Problem:
Count the lines below that contain the word "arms" and give only the number.
== Data section
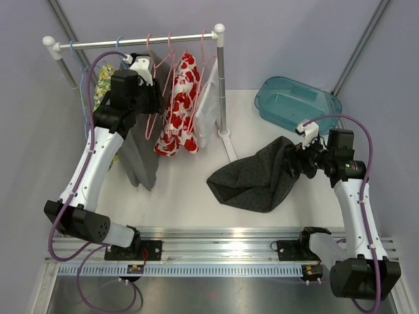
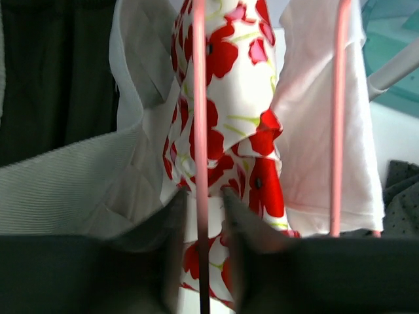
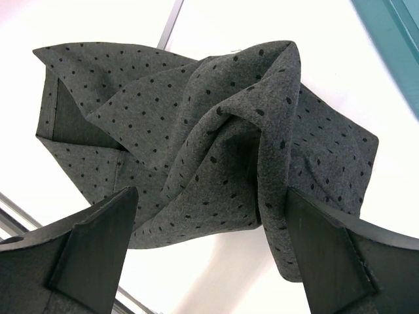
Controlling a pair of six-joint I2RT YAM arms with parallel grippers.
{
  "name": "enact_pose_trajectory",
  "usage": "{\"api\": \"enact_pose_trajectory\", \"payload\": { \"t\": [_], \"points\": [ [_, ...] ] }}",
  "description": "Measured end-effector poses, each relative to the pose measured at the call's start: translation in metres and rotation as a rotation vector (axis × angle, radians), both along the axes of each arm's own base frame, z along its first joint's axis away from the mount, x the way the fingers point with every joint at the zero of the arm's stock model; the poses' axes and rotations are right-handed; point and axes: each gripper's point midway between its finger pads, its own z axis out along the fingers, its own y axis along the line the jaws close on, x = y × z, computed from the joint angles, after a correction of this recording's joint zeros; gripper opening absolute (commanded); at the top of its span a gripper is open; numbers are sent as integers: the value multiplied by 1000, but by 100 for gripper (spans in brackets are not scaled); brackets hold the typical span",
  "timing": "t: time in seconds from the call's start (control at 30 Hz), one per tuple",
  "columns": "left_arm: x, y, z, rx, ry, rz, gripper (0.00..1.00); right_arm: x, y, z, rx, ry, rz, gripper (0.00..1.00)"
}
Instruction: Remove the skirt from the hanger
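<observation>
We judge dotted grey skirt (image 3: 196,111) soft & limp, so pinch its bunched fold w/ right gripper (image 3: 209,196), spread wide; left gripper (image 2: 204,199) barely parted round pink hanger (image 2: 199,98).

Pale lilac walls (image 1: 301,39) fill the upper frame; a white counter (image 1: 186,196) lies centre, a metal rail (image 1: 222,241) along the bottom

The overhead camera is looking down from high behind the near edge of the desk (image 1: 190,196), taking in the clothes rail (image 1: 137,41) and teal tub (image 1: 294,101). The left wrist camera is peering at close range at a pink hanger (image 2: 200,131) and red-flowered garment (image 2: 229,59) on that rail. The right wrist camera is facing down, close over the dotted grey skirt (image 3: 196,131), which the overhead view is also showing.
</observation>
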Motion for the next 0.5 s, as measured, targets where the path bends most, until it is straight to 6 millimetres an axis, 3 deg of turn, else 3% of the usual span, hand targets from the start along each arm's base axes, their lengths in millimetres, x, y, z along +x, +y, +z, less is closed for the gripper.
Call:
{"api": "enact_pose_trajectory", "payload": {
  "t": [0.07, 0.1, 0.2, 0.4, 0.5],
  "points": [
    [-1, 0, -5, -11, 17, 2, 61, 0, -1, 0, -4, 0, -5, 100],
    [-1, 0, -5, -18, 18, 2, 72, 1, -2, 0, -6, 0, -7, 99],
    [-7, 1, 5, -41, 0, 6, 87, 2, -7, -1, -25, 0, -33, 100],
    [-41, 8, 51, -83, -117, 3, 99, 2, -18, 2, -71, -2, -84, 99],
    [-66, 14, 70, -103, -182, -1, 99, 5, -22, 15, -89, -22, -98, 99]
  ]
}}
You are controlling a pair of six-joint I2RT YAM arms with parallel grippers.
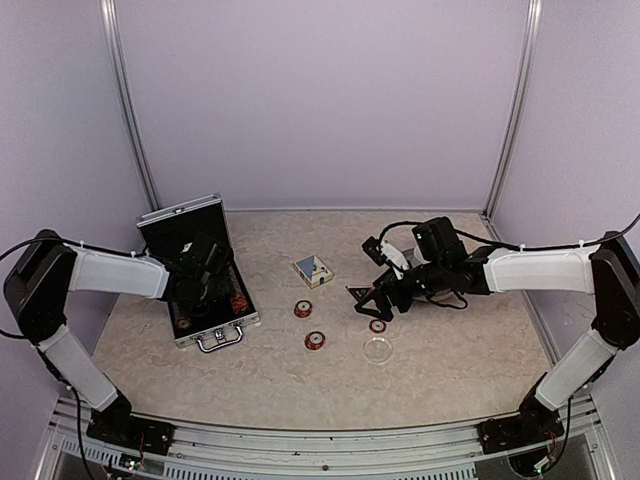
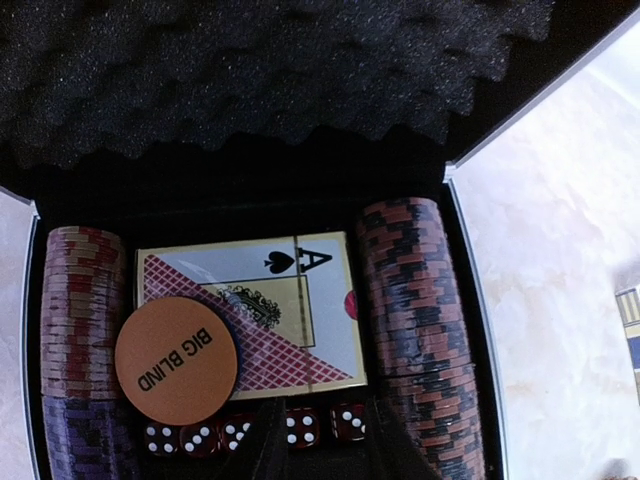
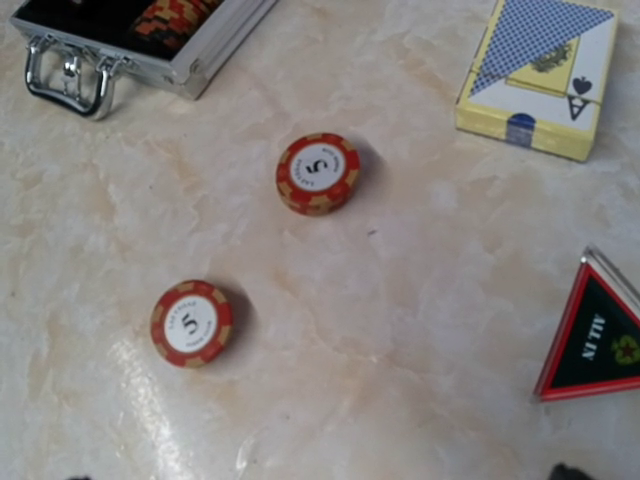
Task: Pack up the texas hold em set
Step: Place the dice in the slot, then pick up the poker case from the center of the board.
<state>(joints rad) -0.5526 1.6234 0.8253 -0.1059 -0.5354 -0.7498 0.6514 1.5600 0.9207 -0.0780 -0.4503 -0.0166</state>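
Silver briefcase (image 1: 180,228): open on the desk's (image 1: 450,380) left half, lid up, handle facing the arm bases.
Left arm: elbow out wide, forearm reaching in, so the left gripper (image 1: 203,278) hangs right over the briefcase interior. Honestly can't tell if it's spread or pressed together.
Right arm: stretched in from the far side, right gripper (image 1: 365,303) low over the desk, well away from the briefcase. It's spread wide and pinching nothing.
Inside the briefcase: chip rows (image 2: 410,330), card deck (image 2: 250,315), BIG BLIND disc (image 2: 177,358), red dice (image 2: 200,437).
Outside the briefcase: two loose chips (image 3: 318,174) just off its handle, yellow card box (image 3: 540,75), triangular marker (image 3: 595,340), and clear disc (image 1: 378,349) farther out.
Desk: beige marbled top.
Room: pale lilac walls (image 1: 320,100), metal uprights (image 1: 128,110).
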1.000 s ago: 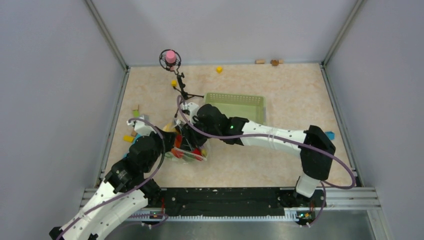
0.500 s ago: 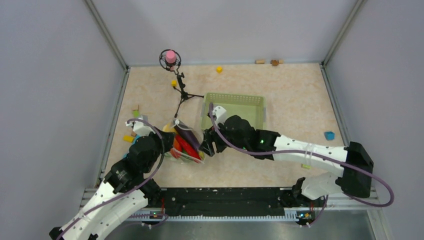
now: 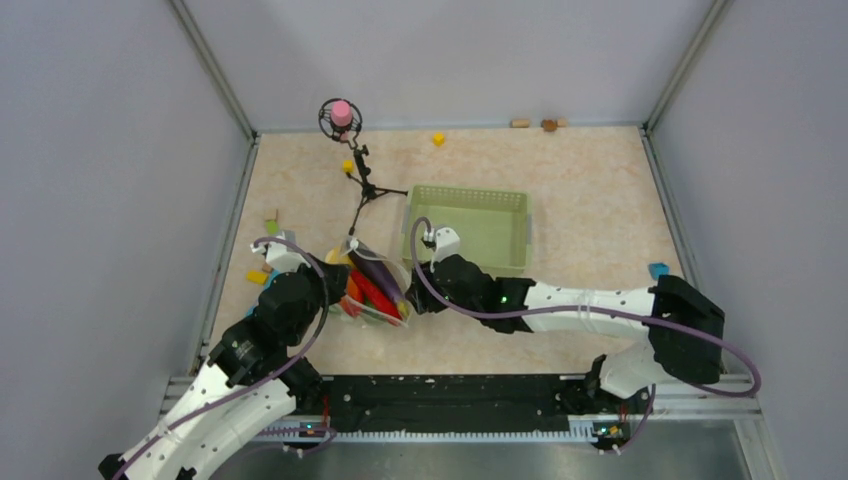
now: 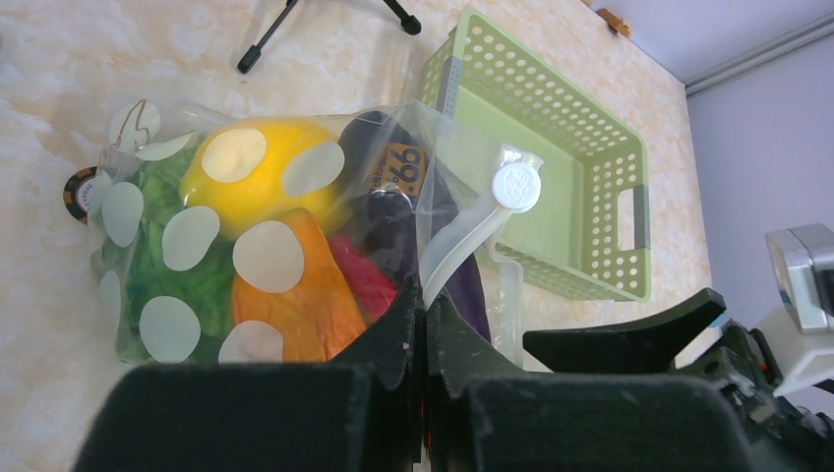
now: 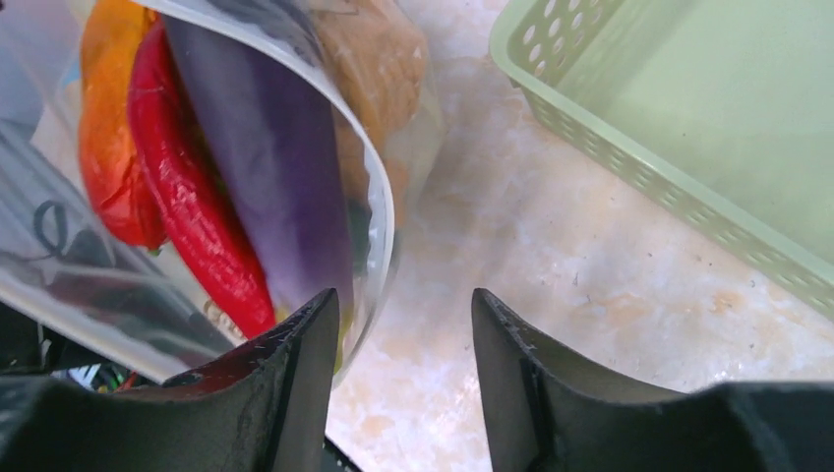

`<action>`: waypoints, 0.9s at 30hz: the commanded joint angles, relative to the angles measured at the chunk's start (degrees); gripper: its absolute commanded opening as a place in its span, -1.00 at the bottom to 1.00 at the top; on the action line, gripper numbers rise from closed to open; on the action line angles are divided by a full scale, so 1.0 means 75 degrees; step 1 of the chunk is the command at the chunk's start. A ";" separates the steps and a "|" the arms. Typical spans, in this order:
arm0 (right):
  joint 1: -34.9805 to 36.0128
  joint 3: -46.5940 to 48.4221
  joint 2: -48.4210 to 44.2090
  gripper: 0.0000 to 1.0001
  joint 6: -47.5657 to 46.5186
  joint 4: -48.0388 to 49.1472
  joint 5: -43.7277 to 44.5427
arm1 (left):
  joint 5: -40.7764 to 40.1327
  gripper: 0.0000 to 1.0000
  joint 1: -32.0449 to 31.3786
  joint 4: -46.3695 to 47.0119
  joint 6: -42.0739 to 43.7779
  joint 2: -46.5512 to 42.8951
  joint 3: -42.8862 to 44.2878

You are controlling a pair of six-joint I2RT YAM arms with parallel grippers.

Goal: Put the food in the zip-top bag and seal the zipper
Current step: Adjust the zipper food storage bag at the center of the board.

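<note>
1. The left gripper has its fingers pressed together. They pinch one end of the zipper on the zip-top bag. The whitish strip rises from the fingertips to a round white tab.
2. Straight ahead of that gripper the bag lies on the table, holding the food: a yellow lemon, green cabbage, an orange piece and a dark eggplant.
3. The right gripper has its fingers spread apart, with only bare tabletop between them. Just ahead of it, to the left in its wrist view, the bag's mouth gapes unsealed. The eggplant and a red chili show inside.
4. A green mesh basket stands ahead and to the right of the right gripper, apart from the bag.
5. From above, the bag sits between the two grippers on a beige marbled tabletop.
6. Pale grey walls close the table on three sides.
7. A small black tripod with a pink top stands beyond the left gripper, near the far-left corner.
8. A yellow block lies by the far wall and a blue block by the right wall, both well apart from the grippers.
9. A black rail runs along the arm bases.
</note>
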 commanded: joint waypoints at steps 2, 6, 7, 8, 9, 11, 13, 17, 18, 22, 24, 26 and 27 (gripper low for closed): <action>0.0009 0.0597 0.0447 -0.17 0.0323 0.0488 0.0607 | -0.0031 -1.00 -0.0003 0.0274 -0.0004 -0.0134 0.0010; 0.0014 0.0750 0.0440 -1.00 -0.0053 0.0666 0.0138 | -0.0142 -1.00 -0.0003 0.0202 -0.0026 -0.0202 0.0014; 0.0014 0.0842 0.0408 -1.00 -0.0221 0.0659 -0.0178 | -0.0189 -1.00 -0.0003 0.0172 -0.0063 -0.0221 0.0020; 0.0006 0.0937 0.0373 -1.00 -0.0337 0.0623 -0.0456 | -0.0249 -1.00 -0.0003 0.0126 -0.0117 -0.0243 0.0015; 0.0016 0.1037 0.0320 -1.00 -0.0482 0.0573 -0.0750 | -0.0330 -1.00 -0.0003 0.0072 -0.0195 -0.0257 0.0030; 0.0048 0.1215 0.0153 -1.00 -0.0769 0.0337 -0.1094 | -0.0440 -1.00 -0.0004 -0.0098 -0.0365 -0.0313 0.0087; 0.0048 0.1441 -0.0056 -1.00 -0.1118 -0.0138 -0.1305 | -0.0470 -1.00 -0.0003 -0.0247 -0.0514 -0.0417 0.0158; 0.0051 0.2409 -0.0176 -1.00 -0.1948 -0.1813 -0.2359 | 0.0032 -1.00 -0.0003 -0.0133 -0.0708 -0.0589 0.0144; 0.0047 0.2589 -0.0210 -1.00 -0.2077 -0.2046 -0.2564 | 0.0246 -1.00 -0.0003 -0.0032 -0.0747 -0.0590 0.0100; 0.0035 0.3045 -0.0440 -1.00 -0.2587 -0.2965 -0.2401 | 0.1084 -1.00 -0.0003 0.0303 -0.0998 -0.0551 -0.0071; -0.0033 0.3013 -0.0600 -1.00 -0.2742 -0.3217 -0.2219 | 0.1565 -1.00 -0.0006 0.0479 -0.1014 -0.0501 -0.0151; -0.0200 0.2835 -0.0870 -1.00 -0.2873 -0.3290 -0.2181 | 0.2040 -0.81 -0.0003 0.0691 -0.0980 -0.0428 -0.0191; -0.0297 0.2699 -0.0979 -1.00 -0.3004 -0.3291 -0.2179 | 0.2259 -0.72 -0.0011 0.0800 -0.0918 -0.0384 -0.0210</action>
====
Finished exercise:
4